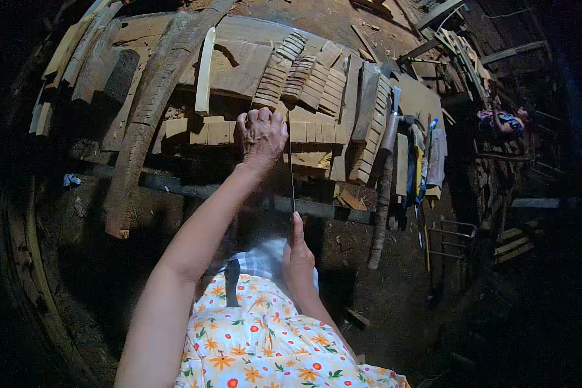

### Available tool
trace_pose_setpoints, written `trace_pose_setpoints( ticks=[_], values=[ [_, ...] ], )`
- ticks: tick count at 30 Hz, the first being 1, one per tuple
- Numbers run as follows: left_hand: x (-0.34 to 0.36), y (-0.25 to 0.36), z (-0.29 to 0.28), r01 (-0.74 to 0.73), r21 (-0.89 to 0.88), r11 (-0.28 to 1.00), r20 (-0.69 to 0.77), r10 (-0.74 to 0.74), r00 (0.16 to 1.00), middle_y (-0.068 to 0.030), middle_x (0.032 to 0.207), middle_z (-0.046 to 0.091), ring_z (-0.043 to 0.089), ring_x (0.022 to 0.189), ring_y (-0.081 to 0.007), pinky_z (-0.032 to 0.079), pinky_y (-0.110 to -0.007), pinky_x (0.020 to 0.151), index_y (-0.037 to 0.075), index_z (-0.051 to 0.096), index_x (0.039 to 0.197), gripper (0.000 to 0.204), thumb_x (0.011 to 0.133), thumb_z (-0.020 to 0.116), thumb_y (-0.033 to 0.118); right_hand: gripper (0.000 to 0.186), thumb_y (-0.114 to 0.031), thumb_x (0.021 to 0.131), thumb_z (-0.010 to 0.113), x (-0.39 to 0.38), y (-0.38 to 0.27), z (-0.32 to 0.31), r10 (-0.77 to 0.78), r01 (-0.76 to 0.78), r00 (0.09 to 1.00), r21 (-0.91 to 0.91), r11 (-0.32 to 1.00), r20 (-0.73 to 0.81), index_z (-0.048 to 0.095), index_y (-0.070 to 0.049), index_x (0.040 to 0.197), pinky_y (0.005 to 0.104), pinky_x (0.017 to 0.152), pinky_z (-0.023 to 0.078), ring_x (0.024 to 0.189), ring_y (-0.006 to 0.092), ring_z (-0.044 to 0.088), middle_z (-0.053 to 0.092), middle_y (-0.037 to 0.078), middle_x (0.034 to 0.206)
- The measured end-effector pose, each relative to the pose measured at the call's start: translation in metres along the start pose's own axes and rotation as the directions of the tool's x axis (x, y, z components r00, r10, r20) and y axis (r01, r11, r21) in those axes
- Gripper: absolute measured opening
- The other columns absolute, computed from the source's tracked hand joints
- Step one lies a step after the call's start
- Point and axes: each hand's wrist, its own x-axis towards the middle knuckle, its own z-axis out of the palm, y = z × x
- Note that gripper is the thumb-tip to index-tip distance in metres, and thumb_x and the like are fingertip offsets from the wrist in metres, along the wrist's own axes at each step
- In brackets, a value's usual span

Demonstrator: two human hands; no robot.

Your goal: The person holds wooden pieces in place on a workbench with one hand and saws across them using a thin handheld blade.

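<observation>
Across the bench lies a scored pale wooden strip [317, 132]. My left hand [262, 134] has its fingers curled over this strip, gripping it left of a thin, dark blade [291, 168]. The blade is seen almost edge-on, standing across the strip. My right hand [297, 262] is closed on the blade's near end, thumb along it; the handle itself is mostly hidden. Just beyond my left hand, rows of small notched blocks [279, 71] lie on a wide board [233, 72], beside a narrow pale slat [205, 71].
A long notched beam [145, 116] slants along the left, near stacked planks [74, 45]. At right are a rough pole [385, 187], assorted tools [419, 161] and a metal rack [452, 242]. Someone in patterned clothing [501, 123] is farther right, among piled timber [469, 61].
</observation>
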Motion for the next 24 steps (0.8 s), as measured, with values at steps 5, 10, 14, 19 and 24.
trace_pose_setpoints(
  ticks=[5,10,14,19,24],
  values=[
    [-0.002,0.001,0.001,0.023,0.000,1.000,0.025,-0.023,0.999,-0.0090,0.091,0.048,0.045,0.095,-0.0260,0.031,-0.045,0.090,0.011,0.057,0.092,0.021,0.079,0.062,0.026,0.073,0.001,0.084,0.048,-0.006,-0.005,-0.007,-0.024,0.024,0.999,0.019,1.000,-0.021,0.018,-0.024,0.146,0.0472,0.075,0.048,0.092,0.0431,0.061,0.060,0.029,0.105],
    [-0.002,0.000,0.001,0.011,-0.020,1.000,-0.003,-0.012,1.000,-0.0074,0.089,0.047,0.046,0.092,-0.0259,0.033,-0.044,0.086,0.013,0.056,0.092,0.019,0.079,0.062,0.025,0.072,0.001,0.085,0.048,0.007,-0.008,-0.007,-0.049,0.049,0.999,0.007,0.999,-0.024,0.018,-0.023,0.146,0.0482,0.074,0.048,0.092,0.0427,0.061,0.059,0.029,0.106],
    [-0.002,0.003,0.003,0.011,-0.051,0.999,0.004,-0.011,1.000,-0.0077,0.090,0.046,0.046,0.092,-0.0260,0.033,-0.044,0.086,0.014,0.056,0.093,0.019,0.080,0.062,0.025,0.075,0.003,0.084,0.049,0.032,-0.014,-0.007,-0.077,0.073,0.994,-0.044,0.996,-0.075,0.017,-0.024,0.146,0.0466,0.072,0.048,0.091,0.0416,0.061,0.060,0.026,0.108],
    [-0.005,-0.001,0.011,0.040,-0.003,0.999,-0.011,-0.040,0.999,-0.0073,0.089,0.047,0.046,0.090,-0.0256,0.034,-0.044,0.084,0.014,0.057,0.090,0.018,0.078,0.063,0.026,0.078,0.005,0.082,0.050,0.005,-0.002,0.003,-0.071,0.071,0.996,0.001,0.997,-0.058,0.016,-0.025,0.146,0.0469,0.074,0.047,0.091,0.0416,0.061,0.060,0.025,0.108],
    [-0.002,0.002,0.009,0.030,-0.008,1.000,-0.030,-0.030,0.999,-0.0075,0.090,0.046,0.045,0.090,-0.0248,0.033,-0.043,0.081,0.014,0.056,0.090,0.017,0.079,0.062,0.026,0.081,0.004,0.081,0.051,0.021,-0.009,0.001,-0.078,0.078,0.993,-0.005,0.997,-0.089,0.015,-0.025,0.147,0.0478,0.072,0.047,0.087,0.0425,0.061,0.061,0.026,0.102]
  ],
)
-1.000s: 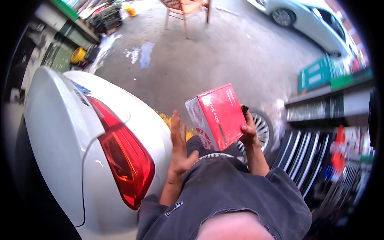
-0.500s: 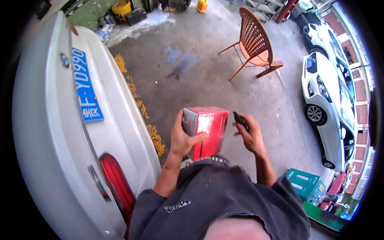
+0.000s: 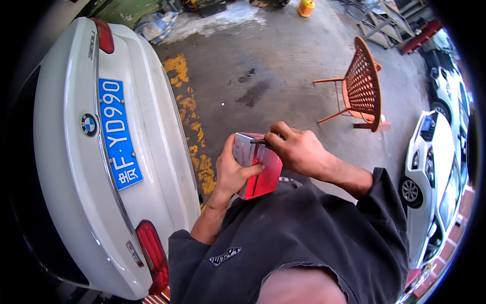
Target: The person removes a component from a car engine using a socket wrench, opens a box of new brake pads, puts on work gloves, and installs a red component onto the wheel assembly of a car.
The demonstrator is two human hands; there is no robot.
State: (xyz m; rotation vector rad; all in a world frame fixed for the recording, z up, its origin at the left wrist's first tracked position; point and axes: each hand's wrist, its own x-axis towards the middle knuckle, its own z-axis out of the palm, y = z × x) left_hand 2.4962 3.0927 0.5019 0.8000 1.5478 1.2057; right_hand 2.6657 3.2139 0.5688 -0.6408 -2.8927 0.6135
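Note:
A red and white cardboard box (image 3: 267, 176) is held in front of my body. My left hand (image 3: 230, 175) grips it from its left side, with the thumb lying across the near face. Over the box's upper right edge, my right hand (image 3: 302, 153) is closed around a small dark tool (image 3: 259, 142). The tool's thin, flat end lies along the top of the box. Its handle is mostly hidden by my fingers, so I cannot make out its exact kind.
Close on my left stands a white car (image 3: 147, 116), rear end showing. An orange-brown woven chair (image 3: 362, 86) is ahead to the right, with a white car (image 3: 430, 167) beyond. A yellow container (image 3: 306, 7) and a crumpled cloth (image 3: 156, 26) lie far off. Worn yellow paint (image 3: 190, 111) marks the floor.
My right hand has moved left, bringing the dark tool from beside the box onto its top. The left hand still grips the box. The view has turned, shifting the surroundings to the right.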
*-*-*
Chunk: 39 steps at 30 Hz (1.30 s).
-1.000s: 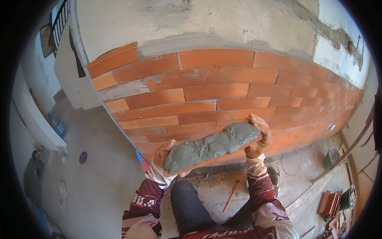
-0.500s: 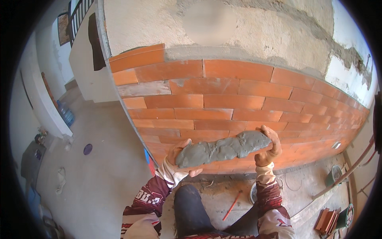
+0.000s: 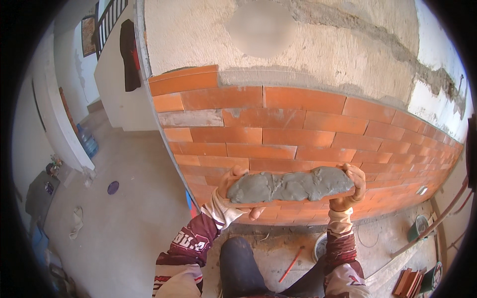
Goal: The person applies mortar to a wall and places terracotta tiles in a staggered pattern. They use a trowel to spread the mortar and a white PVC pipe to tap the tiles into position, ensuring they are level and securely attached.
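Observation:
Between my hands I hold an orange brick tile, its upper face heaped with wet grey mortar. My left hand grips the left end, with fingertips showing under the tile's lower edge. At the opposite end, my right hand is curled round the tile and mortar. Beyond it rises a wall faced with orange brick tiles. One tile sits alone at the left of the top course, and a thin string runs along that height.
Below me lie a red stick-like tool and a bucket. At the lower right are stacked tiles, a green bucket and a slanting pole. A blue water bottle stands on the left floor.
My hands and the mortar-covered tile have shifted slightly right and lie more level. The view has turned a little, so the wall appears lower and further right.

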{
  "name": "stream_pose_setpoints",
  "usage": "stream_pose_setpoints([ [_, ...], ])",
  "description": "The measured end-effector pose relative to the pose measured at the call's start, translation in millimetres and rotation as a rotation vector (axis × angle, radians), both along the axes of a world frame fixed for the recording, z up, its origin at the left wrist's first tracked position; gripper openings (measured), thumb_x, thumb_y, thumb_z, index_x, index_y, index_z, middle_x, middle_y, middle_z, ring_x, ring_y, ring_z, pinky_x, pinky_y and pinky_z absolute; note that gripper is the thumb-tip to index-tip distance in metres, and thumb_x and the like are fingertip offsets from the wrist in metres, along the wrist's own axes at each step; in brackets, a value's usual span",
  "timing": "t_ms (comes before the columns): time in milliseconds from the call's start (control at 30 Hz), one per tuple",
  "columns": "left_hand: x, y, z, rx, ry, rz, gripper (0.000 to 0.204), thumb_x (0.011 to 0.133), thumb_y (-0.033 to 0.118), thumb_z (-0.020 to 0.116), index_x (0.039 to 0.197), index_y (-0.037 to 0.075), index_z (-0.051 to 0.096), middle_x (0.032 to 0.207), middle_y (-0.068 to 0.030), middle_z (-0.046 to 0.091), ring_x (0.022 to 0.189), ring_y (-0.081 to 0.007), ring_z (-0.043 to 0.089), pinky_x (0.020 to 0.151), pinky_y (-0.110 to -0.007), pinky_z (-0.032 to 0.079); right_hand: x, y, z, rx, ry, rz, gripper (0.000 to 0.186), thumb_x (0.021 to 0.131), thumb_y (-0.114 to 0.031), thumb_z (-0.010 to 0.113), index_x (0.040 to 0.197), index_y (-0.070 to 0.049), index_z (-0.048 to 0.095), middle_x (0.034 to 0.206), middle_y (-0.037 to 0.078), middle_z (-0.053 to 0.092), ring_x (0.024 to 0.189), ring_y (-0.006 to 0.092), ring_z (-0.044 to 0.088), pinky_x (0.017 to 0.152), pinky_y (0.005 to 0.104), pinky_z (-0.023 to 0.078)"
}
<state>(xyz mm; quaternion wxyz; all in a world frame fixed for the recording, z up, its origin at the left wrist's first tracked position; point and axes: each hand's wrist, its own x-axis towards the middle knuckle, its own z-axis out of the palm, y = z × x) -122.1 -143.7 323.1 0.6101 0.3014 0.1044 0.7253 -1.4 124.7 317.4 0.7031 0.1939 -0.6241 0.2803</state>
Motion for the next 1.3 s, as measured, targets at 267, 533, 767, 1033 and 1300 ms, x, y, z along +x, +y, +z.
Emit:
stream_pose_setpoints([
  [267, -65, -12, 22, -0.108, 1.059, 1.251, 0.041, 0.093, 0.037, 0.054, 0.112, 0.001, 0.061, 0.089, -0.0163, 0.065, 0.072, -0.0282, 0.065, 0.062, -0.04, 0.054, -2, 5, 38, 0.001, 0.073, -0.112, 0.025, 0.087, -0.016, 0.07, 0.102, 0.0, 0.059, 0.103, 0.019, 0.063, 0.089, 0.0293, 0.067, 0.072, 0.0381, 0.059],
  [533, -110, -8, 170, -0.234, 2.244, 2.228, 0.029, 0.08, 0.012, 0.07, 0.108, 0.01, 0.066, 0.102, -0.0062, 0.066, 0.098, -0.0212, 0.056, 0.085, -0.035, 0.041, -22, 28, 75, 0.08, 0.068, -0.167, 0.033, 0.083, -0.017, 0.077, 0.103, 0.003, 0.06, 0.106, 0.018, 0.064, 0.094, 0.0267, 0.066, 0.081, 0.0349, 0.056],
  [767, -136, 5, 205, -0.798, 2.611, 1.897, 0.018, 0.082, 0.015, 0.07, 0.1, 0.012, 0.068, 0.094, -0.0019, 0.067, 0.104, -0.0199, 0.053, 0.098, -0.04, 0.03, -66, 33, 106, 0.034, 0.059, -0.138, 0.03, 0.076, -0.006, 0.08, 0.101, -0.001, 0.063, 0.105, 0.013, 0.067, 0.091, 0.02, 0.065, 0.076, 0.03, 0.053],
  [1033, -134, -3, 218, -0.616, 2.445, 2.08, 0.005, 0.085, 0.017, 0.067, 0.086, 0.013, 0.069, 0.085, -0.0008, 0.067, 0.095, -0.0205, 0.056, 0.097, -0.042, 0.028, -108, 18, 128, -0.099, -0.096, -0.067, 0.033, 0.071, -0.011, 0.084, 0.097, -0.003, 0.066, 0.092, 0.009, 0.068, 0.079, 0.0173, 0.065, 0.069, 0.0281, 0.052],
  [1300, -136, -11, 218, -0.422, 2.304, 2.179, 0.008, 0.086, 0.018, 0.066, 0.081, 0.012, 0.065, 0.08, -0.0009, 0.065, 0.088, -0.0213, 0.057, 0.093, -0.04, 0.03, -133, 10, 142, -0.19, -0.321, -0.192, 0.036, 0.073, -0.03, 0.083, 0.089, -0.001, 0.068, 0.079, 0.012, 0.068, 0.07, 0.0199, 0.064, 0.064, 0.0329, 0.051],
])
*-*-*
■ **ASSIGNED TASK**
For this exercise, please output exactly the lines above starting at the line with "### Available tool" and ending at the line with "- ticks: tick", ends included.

■ **REPLY TO THE EXERCISE**
### Available tool
trace_pose_setpoints, written `trace_pose_setpoints( ticks=[_], values=[ [_, ...] ], )`
- ticks: tick count at 30 Hz, the first being 1, one per tuple

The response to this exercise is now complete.